何時もなら「……斬る」とか言って即座に愛刀の「血桜」でたたっ斬っているが、なぜしらその気にはなれなかった。このゲームを始めて狼に群れには何度か襲われた。だが、一匹で行動する狼を見たことが無かったと言う事もあるのだろう。物珍しさによる興味本位か、自分の面影を見たのかは自分にも分からない。

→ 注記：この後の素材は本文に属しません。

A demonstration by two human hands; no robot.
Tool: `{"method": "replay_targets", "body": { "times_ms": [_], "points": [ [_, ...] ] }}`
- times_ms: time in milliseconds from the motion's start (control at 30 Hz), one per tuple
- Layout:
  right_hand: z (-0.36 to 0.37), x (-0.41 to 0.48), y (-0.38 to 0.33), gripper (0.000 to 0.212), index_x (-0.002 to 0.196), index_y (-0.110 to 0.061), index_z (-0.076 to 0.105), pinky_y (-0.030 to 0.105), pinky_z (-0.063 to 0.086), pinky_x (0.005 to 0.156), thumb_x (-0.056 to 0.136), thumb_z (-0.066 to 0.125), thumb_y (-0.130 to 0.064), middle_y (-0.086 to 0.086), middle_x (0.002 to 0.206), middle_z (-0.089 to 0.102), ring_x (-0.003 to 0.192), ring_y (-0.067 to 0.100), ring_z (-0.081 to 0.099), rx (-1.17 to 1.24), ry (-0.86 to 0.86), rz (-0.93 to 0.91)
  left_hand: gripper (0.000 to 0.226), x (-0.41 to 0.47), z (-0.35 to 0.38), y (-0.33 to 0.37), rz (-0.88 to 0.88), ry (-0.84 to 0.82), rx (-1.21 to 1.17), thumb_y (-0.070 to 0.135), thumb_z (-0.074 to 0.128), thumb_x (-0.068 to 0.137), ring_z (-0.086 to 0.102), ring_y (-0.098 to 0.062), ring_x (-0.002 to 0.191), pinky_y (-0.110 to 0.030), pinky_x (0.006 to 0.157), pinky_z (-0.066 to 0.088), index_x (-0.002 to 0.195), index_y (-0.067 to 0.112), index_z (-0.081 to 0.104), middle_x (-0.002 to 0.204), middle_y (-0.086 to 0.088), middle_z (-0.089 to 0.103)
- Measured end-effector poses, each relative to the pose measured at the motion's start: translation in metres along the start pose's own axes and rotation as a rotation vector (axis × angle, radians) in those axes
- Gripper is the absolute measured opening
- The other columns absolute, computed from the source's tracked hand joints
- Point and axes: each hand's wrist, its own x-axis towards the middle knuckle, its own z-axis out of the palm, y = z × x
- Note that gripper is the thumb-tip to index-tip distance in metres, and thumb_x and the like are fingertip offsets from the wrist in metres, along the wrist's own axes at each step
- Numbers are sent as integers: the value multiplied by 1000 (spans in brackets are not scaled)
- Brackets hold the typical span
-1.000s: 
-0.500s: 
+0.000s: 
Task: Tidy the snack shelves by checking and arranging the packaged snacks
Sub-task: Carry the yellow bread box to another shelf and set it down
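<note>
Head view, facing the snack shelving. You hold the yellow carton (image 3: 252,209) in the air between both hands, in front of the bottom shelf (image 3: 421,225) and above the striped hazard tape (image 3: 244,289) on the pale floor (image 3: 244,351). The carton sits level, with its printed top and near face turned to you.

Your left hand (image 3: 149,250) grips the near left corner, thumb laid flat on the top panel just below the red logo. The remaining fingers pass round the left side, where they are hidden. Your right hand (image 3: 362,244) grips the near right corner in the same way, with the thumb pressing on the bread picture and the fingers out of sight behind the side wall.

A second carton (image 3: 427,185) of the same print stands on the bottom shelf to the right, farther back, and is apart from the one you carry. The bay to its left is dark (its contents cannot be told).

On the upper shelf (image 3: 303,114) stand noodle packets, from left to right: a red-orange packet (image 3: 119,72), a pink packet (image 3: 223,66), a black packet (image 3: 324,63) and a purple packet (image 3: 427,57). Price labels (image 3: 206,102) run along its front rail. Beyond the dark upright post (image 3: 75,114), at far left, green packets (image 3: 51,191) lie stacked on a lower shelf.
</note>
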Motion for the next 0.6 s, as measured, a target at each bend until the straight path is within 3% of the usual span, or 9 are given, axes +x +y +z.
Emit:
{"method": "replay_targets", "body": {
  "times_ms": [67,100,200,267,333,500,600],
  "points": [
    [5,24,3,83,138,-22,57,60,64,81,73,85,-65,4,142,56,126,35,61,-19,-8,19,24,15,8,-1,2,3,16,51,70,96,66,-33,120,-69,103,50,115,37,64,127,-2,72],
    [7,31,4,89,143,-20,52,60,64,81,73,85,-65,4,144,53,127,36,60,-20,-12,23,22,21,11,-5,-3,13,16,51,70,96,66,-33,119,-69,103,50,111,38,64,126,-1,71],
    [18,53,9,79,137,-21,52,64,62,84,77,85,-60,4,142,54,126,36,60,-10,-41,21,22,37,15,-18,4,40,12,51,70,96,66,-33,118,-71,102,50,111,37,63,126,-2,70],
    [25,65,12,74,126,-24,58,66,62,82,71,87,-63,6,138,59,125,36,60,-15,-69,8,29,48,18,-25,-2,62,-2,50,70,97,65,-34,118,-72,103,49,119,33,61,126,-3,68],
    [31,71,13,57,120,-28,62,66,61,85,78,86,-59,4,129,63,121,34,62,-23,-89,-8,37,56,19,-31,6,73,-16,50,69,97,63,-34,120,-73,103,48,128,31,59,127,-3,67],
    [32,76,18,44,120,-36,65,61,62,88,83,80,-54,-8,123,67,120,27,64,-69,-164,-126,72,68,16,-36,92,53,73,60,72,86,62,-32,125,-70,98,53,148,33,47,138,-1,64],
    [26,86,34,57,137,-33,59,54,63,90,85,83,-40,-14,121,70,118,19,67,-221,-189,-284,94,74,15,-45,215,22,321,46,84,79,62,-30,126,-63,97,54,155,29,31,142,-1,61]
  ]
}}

狼はその肉に対して何の警戒心を持つこと無く何度か臭いを嗅いだ後に肉にがっつき始めた。
「……じゃあな」
俺は狼が肉を食っているのを見るとその場を後にしようとした。
「クウゥン……」
だが、背後からは犬のように寂しそうに鳴く狼が居た。
「……肉はもうね―ぞ」
「クウゥン……」
狼の声は変わらなかった。
しかし、俺はそんなことを気に止めることは鳴く前に足を進めた。雪を踏みしめる音がザッザッザッ、とする中、不思議なことに軽い小さな音が背後からした。
「…………」
足を少しは止めるが、それに合わせて背後の音も早くなった。
「…………」
さらに足を速めるものの、背後の音はさらに早くなった。
俺はうすうす気づいていた。振り返るまでも無い。パーティーを組んだ経験の無い俺にとって今日の行いの内で後ろに付いてくる心当たりは一つしか無い。
「……」
俺が足を止めると背後の音もピタリと止まった。
ゆっくりと後ろを振り返るとやはり先ほどの銀狼が居た。
「肉は無いって言っただろ、何か欲しい物でもあるのか?」
そう問う俺だったが、狼は首を横に振った。言葉が通じているのだろうか、それともニュアンスだろうか、それは定かでは無い。
「……俺もお前も一匹狼だ。来るか?」
「ガウッ!」
銀狼と仮面の鬼人、一匹と一人の一匹狼達にはお互いに退かれる物があったのだろう。
何も分かっていなくても本能で引き寄せる物があった。
狼には「エリル」と名付けられ、その後の攻略戦でも仮面の鬼人の名はさらに高まったという。そして「仮面の鬼人、銀狼を連れたビーストテイマーとなった!!」と言う記事で新聞を賑わせた。